= Bengt Westerlund =

Swedish astronomer (1921–2008)

Bengt Elis Westerlund (January 17, 1921 - June 4, 2008) was a Swedish astronomer who specialised in observational astronomy.

He received his PhD from Uppsala University in 1954. In 1957 he was appointed astronomer at the Uppsala Southern Station at Mount Stromlo Observatory in Australia, where he made extensive studies of the southern Milky Way and the Magellanic Clouds. In 1967 he took a position as astronomer at Steward Observatory in Arizona and in 1969 was appointed Director of ESO in Chile, a position he held until 1975, when he returned to Sweden to become Professor of Astronomy at Uppsala Astronomical Observatory, retiring in 1987.

== Work ==
His work on the structure of the Milky Way and the Magellanic Clouds was held in high regard. He contributed significantly in studies of star clusters, stellar populations, carbon stars, planetary nebulae, Wolf-Rayet stars, stellar classification and supernova remnants.

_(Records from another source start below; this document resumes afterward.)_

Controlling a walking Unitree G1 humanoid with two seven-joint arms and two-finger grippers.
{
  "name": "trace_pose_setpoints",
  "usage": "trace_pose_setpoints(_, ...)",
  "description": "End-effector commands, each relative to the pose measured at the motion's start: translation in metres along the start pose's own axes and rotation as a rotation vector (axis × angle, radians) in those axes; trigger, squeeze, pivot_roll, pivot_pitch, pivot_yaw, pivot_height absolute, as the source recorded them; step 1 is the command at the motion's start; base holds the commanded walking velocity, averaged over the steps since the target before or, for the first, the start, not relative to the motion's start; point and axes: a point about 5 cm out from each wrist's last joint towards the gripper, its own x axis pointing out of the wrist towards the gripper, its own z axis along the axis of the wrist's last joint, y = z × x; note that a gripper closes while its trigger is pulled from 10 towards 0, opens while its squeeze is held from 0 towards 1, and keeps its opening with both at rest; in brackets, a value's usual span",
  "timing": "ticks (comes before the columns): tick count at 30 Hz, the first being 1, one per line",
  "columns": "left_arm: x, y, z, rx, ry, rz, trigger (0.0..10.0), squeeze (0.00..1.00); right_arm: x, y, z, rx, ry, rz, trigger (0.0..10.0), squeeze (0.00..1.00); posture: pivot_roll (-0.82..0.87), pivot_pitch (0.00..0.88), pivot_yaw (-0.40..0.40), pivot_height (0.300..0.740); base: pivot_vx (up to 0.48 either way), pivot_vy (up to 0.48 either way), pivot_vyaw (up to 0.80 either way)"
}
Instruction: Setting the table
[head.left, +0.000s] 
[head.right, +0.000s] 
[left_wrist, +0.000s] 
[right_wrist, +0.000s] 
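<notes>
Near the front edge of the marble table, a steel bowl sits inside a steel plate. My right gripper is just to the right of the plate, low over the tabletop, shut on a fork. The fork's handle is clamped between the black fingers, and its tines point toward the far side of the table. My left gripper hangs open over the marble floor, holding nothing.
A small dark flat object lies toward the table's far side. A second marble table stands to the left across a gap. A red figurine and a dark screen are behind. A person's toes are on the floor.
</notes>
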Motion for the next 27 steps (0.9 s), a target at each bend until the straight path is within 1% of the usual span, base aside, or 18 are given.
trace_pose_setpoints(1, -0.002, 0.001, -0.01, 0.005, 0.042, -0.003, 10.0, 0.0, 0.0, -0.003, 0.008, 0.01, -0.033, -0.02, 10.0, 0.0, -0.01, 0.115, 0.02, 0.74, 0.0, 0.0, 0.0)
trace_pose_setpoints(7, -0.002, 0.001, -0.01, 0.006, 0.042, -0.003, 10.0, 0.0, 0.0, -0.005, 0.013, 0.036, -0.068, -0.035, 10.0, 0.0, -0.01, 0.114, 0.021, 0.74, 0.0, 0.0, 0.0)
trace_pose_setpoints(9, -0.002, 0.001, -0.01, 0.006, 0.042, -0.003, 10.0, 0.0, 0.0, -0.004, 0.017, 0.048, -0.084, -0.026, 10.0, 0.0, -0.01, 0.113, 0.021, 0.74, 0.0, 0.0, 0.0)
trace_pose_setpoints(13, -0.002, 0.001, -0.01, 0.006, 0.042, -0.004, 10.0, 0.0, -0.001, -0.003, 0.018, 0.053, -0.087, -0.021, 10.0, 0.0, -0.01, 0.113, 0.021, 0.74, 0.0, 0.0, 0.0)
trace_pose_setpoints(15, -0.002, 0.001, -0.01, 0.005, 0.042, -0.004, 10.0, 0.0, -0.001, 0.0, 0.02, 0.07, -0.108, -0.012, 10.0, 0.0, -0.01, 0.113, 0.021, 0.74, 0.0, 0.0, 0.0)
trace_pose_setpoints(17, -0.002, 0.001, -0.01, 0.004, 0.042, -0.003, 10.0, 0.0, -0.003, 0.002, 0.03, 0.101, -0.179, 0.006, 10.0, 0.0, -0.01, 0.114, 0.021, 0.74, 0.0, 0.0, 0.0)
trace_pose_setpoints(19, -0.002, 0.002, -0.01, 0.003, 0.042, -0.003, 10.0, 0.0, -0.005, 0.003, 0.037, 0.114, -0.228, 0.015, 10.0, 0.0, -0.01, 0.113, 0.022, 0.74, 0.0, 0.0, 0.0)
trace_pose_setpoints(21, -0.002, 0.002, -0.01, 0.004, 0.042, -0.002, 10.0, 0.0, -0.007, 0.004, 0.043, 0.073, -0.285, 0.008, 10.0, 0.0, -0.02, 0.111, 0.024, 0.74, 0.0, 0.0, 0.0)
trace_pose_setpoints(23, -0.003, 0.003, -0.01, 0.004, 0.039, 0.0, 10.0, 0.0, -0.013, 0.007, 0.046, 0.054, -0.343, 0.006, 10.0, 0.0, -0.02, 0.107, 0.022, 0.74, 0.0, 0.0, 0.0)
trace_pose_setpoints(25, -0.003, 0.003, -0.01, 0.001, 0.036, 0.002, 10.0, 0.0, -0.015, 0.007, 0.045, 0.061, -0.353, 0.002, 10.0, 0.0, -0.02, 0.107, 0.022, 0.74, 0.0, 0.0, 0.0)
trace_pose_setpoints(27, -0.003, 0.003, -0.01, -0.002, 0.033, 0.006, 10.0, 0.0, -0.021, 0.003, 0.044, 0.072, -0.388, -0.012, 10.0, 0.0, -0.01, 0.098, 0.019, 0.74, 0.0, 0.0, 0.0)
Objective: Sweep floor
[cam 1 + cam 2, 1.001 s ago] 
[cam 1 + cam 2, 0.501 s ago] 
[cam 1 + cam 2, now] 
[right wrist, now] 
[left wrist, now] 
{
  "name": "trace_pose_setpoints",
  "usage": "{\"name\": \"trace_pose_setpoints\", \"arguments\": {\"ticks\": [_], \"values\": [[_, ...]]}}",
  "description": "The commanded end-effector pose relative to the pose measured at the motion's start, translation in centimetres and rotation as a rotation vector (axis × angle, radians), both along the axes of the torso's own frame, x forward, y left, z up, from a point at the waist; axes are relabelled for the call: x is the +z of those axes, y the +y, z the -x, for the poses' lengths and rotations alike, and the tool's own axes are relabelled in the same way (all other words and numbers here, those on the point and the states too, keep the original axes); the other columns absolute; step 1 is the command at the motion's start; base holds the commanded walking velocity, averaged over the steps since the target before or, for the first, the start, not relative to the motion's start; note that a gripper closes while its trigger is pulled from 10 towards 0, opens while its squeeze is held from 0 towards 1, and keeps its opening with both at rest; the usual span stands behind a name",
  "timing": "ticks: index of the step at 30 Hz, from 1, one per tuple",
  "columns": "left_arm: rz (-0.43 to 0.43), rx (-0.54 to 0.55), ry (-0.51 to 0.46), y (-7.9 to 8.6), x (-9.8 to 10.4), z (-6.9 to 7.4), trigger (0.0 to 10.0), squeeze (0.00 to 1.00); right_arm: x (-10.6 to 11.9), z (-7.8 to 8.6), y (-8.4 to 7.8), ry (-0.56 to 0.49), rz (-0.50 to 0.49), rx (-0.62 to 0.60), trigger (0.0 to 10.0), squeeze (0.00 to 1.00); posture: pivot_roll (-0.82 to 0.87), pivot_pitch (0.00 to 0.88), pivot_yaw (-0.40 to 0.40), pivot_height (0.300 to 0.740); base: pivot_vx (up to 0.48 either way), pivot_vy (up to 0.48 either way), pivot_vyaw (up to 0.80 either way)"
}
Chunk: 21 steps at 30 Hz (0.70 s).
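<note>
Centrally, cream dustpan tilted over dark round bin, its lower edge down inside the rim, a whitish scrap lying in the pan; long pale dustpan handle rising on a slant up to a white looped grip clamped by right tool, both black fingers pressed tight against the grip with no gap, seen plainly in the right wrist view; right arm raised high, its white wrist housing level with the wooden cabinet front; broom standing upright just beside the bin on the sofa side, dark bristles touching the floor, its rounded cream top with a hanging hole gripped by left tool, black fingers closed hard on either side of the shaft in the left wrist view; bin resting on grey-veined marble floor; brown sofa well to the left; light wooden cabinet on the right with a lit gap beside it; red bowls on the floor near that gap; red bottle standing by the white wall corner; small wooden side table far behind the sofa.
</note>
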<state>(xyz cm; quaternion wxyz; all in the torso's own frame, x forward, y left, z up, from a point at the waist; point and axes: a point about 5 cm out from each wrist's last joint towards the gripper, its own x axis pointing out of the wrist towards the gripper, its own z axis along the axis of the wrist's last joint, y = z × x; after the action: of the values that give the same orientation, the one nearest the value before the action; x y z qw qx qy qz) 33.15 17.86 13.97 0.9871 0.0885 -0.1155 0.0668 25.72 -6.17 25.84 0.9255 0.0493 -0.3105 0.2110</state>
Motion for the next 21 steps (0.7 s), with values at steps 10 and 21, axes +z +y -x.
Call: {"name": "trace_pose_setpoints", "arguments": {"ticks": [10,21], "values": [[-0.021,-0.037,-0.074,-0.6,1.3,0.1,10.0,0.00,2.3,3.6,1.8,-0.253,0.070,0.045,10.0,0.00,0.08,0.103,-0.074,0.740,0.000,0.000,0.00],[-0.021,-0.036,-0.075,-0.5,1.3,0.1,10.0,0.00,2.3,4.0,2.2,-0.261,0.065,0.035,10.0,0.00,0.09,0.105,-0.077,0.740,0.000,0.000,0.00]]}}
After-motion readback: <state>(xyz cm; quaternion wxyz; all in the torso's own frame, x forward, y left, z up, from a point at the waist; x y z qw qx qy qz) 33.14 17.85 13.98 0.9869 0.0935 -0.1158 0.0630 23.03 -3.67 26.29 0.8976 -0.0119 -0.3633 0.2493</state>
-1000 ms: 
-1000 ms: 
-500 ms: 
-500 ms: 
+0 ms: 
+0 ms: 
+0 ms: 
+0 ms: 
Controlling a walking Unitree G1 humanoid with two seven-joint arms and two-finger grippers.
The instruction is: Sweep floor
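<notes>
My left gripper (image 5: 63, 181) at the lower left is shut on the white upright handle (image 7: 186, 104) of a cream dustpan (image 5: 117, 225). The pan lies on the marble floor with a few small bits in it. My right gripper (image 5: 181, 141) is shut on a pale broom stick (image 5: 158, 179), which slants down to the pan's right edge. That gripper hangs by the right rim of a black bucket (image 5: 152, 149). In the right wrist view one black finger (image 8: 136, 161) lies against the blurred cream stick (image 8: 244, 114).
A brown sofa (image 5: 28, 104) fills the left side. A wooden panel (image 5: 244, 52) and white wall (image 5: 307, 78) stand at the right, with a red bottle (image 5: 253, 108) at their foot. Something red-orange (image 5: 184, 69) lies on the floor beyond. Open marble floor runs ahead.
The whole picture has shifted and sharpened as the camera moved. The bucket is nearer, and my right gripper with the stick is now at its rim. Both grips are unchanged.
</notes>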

He was regarded as an expert on the Magellanic Clouds and wrote a book on them (The Magellanic Clouds, Cambridge University Press, 1997 ISBN 0521480701).

== Discoveries ==
He discovered or rediscovered three open star clusters, Westerlund 1, Westerlund 2 and Westerlund 3. He also discovered numerous red supergiants and giants within the Large Magellanic Cloud (along with several foreground stars), including the red hypergiant WOH G64 A.

== Honors ==

=== Namesakes ===
Asteroid 2902 Westerlund was named after him when he retired from his professorship and the Westerlund telescope in Uppsala was named in his honour in 2004.